**Task brief:** Output the listing exactly as written, apart from its pictures.

**Given data:**

========================================

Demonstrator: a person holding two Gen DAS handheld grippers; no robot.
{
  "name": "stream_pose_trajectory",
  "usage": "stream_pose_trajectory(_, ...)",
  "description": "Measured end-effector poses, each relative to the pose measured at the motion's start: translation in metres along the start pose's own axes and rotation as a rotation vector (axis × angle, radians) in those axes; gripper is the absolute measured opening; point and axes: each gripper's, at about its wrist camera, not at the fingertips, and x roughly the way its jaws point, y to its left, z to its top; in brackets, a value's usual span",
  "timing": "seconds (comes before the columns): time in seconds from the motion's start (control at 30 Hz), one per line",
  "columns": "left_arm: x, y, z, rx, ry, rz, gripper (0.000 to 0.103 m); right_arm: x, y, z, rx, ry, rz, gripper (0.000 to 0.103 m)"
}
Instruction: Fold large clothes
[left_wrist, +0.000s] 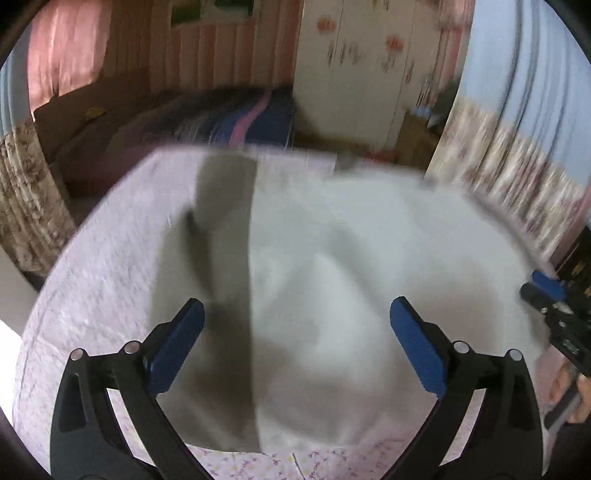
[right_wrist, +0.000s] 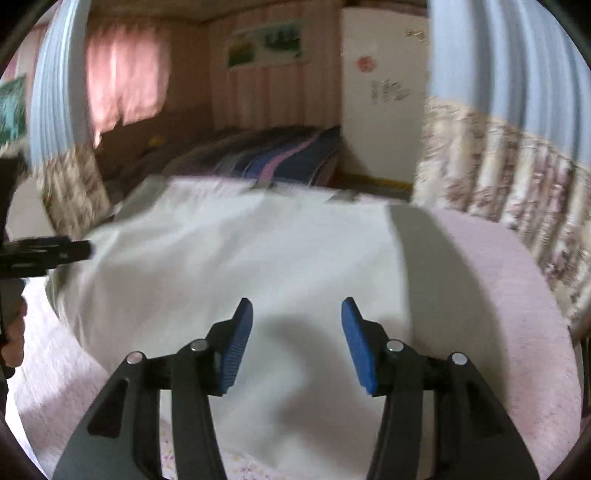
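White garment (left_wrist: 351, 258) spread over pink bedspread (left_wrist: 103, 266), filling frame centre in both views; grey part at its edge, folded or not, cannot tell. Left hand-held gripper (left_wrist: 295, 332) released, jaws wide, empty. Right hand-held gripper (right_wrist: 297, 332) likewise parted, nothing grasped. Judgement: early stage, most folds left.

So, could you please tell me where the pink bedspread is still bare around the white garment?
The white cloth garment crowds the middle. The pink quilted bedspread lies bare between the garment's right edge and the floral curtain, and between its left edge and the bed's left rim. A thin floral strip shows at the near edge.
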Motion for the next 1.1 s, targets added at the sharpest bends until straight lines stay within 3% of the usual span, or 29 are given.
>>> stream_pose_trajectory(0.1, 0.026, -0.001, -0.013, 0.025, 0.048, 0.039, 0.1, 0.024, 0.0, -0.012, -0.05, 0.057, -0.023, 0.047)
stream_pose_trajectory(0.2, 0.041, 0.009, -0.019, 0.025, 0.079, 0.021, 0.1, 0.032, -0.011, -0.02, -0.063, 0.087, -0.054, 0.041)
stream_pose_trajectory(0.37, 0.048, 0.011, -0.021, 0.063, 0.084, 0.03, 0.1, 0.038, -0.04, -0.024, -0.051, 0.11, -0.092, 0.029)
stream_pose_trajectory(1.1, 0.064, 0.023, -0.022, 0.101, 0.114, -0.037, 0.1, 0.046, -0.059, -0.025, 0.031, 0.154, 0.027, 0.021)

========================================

**Response area:**
Demonstrator: a person holding two Gen DAS handheld grippers; no robot.
{
  "name": "stream_pose_trajectory",
  "usage": "stream_pose_trajectory(_, ...)",
  "description": "Measured end-effector poses, each relative to the pose measured at the motion's start: translation in metres along the start pose's own axes and rotation as a rotation vector (axis × angle, radians) in those axes; gripper is the absolute measured opening; point and axes: each gripper's, at about its wrist camera, not at the fingertips, and x roughly the way its jaws point, y to its left, z to its top; in brackets, a value's usual span",
  "timing": "seconds (comes before the columns): time in seconds from the motion's start (control at 30 Hz), one per line",
  "columns": "left_arm: x, y, z, rx, ry, rz, gripper (0.000 to 0.103 m); right_arm: x, y, z, rx, ry, rz, gripper (0.000 to 0.103 m)"
}
Instruction: Fold large clothes
[left_wrist, +0.000s] 
[right_wrist, +0.000s] 
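White garment (left_wrist: 351, 258) spread over pink bedspread (left_wrist: 103, 266), filling frame centre in both views; grey part at its edge, folded or not, cannot tell. Left hand-held gripper (left_wrist: 295, 332) released, jaws wide, empty. Right hand-held gripper (right_wrist: 297, 332) likewise parted, nothing grasped. Judgement: early stage, most folds left.

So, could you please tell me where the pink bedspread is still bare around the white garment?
The white cloth garment crowds the middle. The pink quilted bedspread lies bare between the garment's right edge and the floral curtain, and between its left edge and the bed's left rim. A thin floral strip shows at the near edge.
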Motion for the next 1.1 s, targets added at the sharpest bends until straight lines stay within 3% of the usual span, or 29 are given.
>>> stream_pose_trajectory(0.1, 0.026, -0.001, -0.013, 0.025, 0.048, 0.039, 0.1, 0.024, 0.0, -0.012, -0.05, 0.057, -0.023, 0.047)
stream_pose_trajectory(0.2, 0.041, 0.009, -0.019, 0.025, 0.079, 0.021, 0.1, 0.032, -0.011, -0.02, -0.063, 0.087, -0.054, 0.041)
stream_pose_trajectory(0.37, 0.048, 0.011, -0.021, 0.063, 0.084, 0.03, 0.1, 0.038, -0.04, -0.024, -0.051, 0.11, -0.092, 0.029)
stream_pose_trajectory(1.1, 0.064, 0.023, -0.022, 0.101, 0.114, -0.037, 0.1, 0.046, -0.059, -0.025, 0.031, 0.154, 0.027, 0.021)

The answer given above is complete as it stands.